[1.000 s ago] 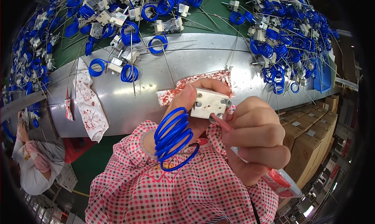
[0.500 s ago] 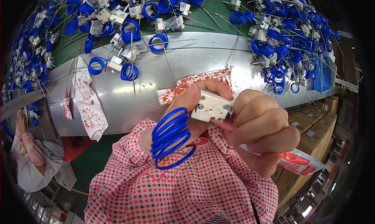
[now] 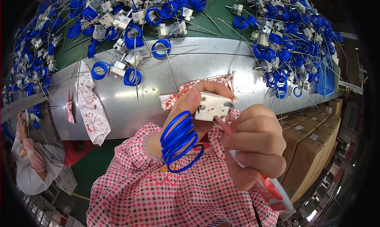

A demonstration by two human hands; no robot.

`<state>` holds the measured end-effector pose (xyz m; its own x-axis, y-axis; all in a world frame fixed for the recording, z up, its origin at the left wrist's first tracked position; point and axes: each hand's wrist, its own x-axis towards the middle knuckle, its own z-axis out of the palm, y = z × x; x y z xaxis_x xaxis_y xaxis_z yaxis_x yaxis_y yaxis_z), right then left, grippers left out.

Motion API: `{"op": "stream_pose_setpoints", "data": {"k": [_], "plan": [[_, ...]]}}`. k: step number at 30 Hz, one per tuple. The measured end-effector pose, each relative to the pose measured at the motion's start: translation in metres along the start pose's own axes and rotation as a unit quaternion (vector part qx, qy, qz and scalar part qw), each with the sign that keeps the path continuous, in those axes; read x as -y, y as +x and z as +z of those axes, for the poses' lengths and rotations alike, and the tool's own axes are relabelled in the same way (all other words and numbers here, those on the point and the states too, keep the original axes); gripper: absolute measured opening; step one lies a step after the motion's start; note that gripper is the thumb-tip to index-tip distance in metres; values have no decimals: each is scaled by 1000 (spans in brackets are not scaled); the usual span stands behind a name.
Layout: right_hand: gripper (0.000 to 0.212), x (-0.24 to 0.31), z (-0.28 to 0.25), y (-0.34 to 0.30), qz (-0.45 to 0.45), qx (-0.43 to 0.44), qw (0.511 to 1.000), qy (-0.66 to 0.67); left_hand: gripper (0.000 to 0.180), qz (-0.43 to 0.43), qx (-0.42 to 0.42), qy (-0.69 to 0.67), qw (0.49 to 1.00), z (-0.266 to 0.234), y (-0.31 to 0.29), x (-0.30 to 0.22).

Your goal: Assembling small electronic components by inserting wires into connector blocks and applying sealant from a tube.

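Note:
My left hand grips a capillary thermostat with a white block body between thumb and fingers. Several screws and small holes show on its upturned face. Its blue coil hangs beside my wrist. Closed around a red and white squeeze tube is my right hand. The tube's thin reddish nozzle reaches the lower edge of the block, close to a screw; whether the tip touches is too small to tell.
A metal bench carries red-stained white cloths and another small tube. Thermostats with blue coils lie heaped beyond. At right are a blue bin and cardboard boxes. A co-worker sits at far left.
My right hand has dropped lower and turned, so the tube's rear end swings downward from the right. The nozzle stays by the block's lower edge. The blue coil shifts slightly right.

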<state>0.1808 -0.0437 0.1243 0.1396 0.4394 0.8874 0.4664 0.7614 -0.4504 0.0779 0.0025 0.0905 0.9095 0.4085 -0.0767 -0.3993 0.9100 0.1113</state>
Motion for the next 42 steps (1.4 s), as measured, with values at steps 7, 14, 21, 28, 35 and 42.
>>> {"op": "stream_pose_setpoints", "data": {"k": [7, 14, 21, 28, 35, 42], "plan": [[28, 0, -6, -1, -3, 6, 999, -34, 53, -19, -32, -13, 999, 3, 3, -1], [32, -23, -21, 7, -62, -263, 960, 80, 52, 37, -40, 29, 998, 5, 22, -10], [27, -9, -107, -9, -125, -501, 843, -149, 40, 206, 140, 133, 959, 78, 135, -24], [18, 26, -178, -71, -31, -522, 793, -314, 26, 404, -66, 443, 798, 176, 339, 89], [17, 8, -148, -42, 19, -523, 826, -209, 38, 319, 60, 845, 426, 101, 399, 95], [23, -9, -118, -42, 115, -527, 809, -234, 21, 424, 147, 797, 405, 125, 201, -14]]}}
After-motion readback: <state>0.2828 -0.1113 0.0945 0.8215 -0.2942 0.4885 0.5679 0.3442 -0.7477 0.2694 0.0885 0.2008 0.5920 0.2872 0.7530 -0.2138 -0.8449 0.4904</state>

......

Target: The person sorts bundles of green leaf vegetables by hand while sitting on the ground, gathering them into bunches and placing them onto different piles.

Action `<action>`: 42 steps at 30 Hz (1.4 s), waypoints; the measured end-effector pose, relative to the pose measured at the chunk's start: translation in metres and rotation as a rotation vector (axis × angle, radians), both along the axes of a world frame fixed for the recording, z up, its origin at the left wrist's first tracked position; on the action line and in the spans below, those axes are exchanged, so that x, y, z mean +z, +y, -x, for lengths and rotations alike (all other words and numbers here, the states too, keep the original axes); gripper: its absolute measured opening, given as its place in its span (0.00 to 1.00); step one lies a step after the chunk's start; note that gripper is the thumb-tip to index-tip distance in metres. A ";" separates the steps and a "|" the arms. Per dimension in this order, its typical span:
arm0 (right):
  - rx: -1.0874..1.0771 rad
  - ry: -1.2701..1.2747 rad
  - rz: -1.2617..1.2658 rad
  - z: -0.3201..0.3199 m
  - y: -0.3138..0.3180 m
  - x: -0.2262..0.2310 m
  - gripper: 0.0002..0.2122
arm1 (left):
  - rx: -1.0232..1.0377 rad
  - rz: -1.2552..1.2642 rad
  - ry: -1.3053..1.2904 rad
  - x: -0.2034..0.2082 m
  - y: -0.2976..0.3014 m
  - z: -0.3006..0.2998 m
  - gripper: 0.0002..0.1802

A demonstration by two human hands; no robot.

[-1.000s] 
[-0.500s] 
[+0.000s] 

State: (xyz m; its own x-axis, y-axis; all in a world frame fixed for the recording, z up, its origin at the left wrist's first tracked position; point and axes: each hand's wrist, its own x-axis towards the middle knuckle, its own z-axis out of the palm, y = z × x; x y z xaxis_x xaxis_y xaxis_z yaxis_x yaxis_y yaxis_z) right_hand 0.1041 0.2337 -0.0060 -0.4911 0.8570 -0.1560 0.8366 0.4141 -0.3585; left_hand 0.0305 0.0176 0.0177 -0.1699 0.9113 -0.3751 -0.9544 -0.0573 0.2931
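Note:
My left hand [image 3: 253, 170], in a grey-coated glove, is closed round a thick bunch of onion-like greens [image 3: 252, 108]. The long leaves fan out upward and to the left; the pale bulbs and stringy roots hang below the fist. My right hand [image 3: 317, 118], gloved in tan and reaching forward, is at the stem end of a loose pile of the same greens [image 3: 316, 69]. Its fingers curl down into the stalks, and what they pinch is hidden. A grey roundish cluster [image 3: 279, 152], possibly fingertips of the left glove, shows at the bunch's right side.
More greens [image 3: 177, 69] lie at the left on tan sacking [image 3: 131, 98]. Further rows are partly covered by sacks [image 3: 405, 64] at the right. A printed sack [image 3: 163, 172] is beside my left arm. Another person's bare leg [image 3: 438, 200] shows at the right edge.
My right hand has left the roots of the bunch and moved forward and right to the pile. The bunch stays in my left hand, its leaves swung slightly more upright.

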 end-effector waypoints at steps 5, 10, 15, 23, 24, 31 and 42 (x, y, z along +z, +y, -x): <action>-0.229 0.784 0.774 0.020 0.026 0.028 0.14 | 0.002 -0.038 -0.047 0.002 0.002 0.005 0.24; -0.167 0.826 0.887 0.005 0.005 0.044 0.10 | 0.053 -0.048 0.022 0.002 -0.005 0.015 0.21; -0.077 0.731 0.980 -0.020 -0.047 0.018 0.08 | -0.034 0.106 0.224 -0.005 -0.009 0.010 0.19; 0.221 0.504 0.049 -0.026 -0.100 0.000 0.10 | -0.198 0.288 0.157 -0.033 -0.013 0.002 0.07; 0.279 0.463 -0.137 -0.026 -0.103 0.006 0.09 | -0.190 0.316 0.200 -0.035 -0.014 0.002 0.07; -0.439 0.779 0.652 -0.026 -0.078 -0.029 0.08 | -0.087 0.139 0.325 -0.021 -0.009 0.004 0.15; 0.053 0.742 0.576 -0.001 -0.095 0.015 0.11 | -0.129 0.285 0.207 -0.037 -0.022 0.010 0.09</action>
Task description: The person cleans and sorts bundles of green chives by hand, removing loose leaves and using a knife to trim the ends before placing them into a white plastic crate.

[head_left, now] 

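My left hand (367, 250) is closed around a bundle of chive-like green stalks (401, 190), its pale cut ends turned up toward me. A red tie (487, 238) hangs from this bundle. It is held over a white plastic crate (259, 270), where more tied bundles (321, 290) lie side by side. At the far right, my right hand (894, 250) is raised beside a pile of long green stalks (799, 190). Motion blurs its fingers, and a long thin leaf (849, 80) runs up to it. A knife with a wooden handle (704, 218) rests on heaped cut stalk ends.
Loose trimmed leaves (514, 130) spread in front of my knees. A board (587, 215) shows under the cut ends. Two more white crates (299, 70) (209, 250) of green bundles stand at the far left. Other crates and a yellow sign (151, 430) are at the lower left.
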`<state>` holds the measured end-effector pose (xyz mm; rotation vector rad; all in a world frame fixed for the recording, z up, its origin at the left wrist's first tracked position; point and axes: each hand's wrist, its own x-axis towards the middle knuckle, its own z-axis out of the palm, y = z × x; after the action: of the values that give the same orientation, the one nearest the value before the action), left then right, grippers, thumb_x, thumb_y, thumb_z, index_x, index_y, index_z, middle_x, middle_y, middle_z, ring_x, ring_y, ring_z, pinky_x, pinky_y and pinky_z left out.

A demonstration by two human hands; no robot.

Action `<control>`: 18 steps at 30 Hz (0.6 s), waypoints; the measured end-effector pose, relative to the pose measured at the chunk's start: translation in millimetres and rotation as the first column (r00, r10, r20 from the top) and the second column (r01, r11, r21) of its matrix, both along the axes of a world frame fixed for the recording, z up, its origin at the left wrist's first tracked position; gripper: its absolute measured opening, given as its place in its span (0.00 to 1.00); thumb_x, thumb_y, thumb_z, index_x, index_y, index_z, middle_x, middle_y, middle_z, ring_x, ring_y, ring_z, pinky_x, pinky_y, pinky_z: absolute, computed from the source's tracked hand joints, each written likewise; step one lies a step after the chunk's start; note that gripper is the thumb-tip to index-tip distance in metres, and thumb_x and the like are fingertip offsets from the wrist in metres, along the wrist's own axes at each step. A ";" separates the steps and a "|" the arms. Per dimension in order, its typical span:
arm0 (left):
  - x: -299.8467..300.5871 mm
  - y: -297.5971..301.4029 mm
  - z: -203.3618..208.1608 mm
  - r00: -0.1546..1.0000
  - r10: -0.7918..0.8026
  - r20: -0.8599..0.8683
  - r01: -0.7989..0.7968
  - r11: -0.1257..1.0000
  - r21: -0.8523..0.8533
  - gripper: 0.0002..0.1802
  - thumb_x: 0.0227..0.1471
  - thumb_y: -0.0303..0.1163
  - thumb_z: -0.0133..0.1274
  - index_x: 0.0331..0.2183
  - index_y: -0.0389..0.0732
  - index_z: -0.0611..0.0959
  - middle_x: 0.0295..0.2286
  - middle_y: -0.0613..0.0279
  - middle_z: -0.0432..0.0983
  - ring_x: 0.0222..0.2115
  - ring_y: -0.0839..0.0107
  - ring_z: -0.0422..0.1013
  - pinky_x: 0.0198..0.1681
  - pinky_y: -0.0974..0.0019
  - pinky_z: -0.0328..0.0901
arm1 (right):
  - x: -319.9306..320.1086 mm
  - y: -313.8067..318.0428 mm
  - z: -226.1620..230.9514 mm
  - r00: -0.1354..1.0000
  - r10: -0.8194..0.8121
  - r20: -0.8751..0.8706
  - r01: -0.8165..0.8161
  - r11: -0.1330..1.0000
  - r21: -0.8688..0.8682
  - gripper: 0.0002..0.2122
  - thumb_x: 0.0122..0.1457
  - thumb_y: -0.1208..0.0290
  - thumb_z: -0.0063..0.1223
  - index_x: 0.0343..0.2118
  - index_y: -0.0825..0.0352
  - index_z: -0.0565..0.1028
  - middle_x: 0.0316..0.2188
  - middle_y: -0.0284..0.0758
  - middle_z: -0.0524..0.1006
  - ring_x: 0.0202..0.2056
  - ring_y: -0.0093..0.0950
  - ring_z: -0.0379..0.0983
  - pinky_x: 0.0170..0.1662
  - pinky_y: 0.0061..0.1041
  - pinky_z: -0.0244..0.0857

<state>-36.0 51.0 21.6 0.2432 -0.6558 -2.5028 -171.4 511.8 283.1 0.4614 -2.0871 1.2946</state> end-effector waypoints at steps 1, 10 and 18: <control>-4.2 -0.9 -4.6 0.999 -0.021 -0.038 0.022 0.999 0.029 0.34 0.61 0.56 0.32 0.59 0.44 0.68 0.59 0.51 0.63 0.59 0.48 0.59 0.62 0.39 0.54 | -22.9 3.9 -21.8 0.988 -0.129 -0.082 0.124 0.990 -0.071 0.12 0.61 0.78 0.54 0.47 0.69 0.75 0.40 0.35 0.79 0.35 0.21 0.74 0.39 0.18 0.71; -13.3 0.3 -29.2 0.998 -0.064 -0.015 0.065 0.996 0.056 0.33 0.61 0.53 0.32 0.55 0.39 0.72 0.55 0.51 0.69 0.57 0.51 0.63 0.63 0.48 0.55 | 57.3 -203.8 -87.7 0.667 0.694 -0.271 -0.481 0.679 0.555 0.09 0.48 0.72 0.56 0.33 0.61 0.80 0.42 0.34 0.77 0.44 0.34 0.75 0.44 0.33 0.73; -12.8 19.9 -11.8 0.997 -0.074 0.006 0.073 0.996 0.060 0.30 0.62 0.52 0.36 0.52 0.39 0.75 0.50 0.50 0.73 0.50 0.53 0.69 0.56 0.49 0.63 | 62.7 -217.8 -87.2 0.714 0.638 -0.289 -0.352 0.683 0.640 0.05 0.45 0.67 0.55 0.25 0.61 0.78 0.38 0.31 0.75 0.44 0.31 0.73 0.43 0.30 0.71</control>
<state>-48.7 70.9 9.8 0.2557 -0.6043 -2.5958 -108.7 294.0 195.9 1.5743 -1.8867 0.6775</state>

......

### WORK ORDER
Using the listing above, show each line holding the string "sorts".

### EXERCISE ANSWER
Target: The person sorts bundles of green leaf vegetables by hand while sitting on the ground, gathering them into bunches and placing them onto different piles.
Task description: The person cleans and sorts bundles of green chives by hand, removing loose leaves and using a knife to trim the ends before placing them into a white plastic crate.

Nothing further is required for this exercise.